§ DIRECTIONS FOR THIS TASK: After removing every image, reproduce the data exactly as it appears.

------------------------------------------------------------

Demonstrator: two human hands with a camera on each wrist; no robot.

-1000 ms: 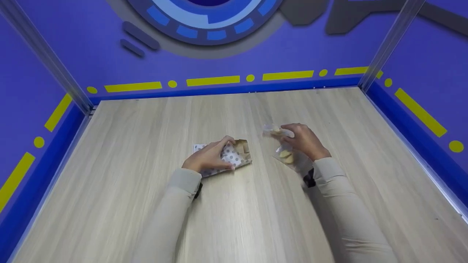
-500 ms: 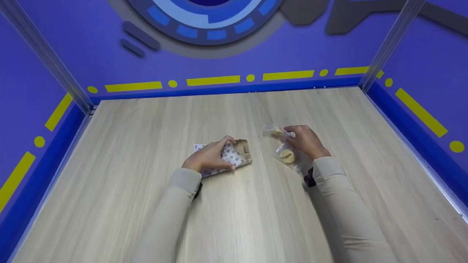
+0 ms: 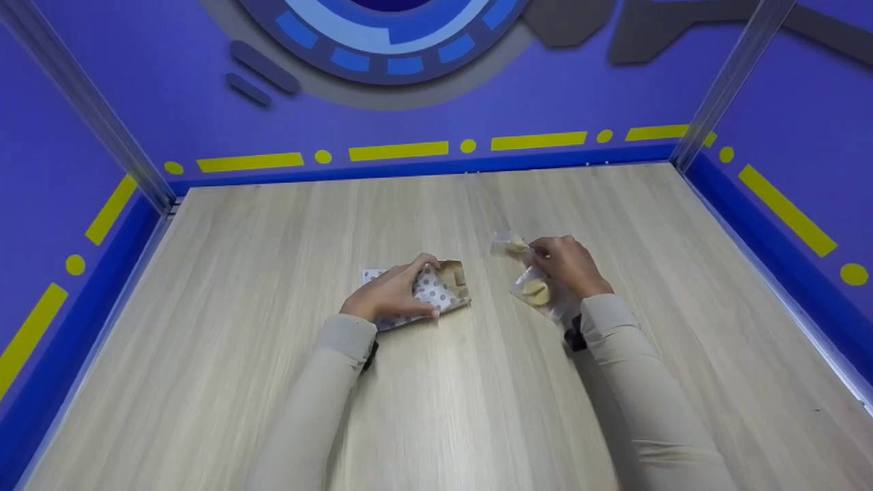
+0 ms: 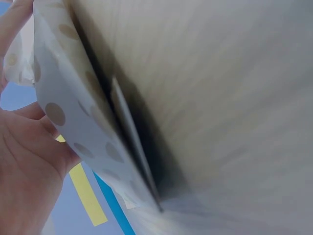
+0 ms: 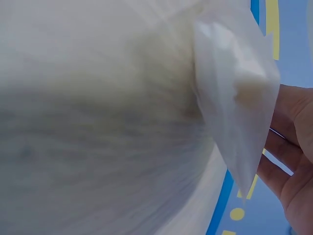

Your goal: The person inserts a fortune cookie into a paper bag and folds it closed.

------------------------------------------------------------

§ COMPLETED TASK:
Demonstrator: two human hands with a camera on each wrist; no robot.

-1000 ms: 
-500 ms: 
+0 ms: 
+0 ms: 
+0 ms: 

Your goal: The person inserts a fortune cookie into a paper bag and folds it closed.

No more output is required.